- _Your instructions_:
Quote verbatim the span of lines that begins the listing below and closes with the line containing "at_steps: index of".

- _Supplied information_:
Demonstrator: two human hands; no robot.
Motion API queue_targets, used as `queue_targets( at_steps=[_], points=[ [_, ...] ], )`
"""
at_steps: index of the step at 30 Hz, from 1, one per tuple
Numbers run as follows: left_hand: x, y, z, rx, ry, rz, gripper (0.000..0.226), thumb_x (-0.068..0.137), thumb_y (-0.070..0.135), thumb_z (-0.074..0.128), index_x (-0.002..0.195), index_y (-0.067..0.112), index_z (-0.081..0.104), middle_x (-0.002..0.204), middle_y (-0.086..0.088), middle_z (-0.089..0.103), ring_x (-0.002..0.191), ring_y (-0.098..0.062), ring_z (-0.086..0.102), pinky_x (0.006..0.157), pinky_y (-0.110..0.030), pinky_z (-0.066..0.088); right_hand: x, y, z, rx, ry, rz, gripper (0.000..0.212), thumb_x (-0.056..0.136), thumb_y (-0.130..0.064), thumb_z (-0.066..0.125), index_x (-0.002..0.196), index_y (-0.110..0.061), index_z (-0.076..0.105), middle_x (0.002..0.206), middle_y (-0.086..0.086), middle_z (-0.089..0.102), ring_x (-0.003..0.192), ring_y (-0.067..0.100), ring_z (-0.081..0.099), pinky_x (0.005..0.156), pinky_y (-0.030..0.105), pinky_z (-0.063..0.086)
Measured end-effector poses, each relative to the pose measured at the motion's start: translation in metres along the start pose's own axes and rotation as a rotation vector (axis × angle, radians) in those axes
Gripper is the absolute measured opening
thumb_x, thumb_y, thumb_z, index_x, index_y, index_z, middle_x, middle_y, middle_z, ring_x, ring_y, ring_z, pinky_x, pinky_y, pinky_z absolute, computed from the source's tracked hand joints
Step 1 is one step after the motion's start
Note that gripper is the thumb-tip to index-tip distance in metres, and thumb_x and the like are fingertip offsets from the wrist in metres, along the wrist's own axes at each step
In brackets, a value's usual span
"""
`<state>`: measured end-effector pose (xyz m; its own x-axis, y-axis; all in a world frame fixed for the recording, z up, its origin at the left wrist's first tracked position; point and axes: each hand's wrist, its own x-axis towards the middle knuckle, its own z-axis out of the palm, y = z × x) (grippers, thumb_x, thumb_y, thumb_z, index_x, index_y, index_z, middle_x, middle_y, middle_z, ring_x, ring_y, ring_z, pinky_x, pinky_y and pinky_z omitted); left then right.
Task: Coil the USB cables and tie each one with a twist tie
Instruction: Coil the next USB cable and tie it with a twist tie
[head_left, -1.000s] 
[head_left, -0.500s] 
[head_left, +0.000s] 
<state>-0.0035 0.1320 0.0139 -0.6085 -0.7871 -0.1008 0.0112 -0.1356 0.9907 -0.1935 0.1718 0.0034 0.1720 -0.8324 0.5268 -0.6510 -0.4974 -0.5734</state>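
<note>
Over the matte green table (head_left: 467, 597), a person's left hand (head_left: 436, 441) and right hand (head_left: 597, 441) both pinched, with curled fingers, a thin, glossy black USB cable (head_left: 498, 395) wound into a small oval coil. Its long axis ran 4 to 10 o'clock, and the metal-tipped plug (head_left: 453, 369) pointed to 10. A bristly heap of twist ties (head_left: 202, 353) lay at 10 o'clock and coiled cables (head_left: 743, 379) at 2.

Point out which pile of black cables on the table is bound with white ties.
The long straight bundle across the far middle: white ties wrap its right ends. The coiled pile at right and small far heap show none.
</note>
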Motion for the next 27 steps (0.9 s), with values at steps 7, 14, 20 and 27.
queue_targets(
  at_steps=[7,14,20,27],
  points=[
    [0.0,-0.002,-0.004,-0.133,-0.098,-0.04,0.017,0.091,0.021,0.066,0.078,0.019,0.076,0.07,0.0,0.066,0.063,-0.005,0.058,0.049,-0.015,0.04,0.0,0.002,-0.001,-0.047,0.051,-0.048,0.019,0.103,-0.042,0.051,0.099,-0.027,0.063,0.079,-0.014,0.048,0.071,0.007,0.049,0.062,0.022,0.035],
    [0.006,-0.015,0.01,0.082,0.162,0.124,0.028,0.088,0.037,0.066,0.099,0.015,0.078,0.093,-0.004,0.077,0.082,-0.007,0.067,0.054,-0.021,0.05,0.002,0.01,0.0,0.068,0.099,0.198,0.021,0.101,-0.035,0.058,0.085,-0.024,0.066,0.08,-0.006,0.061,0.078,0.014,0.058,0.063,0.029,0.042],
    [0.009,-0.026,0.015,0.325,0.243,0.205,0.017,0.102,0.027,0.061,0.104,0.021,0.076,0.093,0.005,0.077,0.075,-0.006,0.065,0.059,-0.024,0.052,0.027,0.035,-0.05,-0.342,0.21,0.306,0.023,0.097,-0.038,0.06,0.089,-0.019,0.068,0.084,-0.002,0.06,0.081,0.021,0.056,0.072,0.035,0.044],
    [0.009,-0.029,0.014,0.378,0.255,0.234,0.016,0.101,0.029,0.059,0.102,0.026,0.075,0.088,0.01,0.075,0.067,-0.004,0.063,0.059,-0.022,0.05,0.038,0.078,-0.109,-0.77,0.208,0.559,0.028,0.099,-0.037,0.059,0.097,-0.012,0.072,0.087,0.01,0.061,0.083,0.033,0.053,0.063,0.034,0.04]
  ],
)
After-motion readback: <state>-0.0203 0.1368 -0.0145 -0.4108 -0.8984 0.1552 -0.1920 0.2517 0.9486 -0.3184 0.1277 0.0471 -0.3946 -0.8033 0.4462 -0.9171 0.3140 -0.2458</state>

- _Problem solution_:
Demonstrator: two human hands; no robot.
Motion API queue_targets, used as `queue_targets( at_steps=[_], points=[ [_, ...] ], )`
"""
at_steps: index of the step at 30 Hz, from 1, one per tuple

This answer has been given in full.